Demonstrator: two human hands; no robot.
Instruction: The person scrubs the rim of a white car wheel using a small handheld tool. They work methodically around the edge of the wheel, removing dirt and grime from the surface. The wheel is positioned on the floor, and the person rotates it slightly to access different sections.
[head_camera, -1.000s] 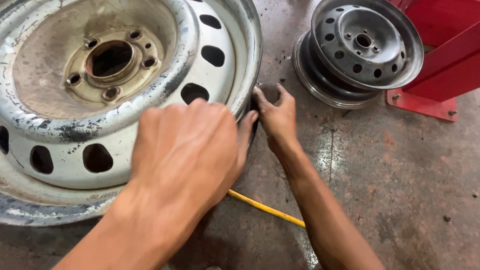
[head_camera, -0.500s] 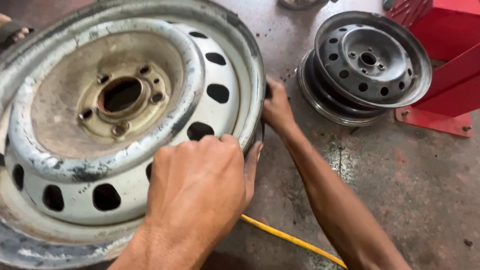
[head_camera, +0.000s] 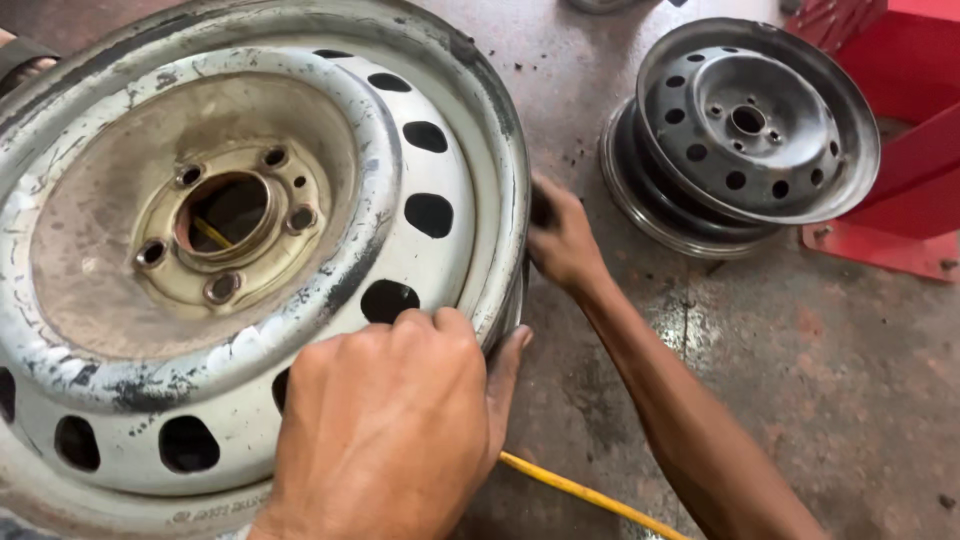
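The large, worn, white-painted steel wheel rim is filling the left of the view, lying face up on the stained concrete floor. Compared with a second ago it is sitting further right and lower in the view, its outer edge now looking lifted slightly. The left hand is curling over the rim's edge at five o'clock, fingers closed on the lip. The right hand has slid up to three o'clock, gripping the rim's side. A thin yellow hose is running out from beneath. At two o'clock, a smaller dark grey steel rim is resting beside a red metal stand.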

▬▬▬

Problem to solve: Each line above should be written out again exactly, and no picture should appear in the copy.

Exercise response:
Demonstrator: two human hands; no robot.
Instruction: The person scrubs the rim of a white car wheel using a small handheld tool. They work methodically around the edge of the wheel, removing dirt and grime from the surface. The wheel is positioned on the floor, and the person rotates it slightly to access different sections.
[head_camera, -1.000s] 
[head_camera, -0.500s] 
[head_camera, +0.000s] 
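The large, worn, white-painted steel wheel rim is filling the left of the view, lying face up on the stained concrete floor. Compared with a second ago it is sitting further right and lower in the view, its outer edge now looking lifted slightly. The left hand is curling over the rim's edge at five o'clock, fingers closed on the lip. The right hand has slid up to three o'clock, gripping the rim's side. A thin yellow hose is running out from beneath. At two o'clock, a smaller dark grey steel rim is resting beside a red metal stand.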

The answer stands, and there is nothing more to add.